_Activity_
Repeat exactly, and only, the lines running from the one that holds "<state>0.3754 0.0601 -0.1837" to the end of the records.

_Data supplied_
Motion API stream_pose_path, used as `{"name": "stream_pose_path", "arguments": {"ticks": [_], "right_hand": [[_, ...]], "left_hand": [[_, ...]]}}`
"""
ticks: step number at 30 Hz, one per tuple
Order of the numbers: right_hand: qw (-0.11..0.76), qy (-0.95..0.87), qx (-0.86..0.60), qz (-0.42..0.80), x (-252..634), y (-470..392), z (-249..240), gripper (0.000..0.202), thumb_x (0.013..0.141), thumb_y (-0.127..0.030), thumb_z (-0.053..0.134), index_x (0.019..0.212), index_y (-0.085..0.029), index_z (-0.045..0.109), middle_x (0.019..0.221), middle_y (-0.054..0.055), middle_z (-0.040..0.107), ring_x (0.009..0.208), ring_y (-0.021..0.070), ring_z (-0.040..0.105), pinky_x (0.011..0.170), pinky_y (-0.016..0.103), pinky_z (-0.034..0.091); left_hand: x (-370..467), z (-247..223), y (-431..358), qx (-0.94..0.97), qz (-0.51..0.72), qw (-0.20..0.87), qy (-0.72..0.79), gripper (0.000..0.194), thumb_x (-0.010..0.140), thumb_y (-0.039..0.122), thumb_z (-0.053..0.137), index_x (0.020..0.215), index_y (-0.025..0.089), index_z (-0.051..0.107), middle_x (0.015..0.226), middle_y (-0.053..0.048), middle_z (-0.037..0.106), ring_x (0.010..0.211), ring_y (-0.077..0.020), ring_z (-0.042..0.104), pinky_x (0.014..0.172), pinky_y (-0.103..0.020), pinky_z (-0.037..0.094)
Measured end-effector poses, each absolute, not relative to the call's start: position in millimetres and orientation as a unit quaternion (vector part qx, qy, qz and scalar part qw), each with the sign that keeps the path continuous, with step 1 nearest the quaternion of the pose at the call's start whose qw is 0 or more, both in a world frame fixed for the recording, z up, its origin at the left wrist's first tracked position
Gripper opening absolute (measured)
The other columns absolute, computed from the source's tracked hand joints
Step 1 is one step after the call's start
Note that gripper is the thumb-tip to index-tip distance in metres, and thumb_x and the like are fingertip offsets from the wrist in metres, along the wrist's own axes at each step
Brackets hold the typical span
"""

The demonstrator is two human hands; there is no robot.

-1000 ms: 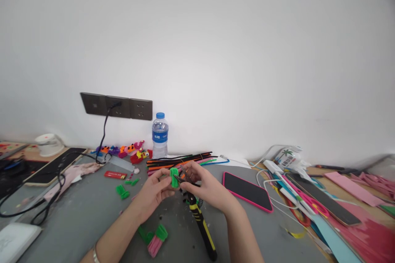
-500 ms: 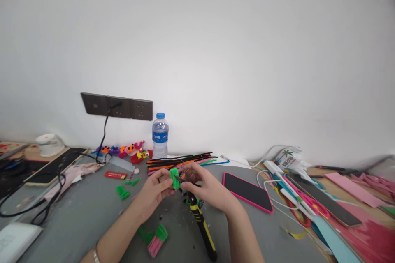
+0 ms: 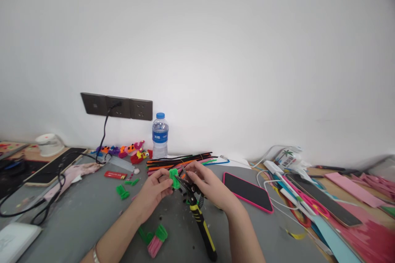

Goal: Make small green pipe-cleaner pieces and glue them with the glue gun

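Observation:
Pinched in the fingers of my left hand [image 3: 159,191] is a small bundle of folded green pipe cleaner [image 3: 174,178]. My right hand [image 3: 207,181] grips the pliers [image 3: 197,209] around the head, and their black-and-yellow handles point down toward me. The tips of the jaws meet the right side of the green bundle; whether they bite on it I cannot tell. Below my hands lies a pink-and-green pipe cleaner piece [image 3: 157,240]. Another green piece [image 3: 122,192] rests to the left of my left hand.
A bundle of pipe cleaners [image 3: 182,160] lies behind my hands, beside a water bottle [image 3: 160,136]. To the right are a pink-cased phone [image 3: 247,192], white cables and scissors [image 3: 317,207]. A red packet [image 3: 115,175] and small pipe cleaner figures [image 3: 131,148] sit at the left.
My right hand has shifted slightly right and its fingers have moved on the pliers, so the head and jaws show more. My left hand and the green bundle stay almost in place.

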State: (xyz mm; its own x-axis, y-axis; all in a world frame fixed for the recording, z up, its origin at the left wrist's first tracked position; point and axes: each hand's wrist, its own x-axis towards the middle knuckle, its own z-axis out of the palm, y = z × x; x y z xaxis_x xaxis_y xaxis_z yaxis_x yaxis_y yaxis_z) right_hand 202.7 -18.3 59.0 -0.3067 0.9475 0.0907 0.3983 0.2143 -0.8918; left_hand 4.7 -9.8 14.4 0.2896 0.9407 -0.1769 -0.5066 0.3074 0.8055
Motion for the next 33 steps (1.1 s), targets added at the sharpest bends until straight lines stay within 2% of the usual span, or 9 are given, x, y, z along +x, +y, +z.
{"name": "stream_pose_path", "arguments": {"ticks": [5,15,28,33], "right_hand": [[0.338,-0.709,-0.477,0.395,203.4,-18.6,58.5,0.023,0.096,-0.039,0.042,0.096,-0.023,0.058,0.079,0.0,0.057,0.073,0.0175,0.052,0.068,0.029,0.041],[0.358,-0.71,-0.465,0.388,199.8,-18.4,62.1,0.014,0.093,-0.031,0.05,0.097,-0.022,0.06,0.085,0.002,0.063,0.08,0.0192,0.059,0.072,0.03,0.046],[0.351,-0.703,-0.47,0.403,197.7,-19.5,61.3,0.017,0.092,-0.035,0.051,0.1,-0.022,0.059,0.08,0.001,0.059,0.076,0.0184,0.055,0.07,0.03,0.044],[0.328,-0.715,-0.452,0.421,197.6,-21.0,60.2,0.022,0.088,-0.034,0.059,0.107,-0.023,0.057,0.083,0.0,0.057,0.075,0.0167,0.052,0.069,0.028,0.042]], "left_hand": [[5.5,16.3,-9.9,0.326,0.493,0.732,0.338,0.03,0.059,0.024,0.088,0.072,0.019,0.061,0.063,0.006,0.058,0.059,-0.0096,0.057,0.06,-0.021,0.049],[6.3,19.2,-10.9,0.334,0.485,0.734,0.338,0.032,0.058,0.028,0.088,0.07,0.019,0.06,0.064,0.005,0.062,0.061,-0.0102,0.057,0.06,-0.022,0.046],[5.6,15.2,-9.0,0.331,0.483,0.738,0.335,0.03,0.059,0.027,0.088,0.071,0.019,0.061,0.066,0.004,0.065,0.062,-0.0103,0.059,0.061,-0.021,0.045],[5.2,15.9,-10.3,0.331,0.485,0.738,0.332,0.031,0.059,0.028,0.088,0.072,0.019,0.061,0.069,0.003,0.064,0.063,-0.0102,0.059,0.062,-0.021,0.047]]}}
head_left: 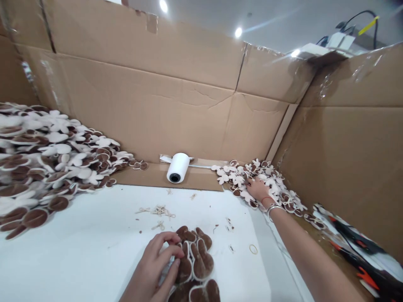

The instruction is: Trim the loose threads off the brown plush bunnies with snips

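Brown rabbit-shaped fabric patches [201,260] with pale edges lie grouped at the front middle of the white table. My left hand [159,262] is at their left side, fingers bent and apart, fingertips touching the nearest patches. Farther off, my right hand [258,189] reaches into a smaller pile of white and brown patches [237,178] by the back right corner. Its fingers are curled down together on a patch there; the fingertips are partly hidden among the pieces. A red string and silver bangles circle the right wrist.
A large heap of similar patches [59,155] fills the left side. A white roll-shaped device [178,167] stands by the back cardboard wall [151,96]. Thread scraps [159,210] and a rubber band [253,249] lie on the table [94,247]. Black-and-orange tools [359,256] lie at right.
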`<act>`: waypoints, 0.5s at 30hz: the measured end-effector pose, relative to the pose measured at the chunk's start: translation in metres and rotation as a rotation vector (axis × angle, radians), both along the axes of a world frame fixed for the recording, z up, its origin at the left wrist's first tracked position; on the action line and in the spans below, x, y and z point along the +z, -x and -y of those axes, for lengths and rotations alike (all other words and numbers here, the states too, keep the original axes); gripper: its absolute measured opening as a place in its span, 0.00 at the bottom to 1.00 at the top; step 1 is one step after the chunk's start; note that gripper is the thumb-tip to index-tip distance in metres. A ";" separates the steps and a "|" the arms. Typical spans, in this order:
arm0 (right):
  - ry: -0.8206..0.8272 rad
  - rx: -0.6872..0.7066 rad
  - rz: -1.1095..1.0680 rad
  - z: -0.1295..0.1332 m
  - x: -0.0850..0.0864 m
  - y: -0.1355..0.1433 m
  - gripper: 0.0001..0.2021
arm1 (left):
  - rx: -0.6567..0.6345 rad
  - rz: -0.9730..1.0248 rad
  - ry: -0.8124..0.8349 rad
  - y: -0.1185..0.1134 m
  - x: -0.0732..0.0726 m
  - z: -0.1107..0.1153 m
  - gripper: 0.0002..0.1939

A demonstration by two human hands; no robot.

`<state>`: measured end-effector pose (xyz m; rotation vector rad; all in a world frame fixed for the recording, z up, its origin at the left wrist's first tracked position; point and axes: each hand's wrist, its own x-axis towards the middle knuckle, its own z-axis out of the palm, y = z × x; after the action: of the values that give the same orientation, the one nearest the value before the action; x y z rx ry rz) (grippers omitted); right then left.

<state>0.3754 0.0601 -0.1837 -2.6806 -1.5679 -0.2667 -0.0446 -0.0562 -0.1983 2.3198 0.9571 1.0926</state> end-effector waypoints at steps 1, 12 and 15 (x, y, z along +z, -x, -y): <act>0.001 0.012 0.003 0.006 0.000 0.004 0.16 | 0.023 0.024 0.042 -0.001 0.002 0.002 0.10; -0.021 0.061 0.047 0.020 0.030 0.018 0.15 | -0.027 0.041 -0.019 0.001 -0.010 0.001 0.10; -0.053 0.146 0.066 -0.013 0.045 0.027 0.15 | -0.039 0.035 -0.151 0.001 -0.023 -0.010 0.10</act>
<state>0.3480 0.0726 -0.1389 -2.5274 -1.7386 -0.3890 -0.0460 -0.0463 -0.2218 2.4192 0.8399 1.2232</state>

_Solution to the problem_
<state>0.3754 0.0601 -0.1837 -2.6806 -1.5679 -0.2667 -0.0446 -0.0562 -0.1983 2.3198 0.9571 1.0926</state> end-effector waypoints at steps 1, 12 and 15 (x, y, z along +z, -x, -y): <act>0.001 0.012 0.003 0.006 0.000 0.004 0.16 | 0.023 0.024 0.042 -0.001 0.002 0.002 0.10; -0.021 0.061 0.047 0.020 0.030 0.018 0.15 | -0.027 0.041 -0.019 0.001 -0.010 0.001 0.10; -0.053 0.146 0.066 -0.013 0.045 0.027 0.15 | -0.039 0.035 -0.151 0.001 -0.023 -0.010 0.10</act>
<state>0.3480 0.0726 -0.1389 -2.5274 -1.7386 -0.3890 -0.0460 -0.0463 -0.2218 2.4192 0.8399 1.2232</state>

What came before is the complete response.